--- START ---

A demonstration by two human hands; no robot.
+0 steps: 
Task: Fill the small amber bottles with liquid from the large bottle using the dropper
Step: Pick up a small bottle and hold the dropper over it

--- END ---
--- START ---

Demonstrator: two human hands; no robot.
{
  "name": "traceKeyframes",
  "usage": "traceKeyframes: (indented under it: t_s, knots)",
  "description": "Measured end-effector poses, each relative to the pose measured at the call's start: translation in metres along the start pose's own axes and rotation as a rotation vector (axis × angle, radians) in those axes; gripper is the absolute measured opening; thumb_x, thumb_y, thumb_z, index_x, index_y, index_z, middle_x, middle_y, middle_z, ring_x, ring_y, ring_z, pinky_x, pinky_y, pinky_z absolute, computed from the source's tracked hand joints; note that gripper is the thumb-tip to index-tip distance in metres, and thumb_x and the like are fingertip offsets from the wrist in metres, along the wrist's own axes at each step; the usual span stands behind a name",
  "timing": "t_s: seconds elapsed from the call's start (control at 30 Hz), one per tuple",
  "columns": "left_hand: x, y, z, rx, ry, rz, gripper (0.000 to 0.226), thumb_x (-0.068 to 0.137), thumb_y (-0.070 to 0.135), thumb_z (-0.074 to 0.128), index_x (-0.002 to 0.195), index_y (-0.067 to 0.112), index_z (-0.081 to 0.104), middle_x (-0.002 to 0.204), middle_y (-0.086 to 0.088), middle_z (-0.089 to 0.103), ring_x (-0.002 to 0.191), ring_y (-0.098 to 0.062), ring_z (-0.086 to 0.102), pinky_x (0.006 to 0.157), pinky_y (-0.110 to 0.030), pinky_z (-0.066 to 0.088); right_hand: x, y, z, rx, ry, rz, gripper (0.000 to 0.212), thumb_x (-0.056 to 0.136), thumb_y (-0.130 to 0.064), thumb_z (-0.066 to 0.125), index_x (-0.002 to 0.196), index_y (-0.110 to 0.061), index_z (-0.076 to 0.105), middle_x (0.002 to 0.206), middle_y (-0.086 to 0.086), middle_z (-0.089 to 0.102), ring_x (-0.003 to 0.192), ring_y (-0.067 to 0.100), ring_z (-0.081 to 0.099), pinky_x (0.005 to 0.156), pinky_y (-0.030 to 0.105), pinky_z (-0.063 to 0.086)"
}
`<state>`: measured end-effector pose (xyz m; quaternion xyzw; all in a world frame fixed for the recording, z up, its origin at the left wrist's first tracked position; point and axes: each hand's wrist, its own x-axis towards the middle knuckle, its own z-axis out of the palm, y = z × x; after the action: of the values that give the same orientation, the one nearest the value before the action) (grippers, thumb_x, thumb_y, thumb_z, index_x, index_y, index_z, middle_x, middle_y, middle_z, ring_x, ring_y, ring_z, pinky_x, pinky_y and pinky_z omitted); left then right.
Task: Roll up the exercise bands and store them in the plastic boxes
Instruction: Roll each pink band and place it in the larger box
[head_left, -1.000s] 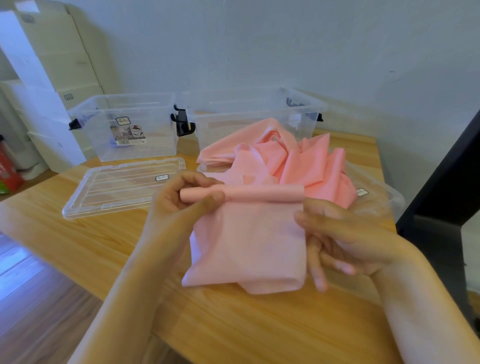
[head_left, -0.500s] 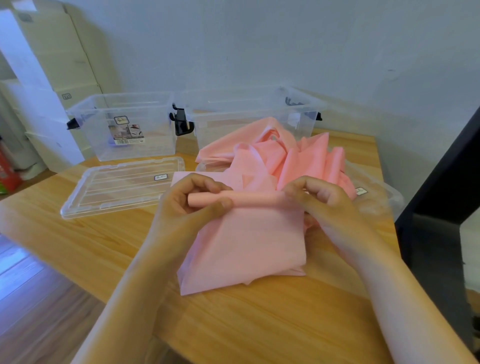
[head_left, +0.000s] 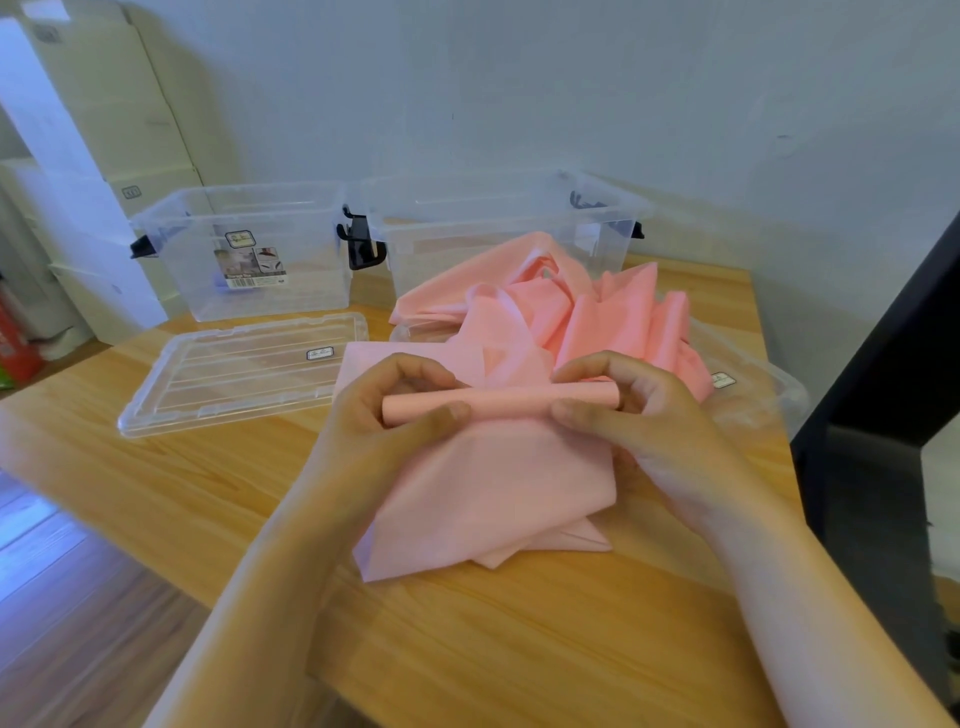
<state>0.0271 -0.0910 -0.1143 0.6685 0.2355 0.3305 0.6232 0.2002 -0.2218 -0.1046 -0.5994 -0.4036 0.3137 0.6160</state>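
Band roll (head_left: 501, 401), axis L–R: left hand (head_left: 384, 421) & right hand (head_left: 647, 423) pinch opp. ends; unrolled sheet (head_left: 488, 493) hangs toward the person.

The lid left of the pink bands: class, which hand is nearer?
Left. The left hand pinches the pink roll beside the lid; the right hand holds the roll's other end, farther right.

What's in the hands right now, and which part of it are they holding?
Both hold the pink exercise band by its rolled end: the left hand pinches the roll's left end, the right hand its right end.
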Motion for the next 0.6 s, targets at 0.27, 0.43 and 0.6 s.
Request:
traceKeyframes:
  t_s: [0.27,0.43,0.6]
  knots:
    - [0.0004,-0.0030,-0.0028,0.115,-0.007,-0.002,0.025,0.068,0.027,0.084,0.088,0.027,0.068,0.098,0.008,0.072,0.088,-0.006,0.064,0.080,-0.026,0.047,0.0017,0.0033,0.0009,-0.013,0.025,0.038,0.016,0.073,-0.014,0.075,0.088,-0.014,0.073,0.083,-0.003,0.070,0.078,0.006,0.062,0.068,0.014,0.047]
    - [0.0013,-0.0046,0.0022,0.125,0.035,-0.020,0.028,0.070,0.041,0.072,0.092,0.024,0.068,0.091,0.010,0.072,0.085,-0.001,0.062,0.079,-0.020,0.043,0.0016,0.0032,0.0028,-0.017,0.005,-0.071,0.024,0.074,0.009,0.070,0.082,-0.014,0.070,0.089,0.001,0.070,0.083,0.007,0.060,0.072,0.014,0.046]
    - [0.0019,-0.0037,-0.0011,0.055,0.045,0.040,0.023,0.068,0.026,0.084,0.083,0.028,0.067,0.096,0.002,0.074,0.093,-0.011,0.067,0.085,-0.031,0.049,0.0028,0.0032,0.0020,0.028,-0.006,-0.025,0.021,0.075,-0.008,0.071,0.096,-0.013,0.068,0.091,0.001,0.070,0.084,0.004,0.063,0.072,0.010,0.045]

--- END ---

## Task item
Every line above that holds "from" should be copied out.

## Output below
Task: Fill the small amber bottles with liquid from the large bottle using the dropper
  "description": "Measured end-effector poses, each relative to the pose measured at the call's start: translation in metres along the start pose's own axes and rotation as a rotation vector (axis × angle, radians) in those axes; gripper is the absolute measured opening; thumb_x, thumb_y, thumb_z, index_x, index_y, index_z, middle_x, middle_y, middle_z, ring_x, ring_y, ring_z, pinky_x, pinky_y, pinky_z absolute, computed from the source's tracked hand joints; note that gripper is the thumb-tip to index-tip distance in metres, and thumb_x and the like are fingertip offsets from the wrist in metres, along the wrist's own axes at each step; the usual span stands behind a name",
  "timing": "t_s: seconds elapsed from the call's start (control at 30 Hz), one per tuple",

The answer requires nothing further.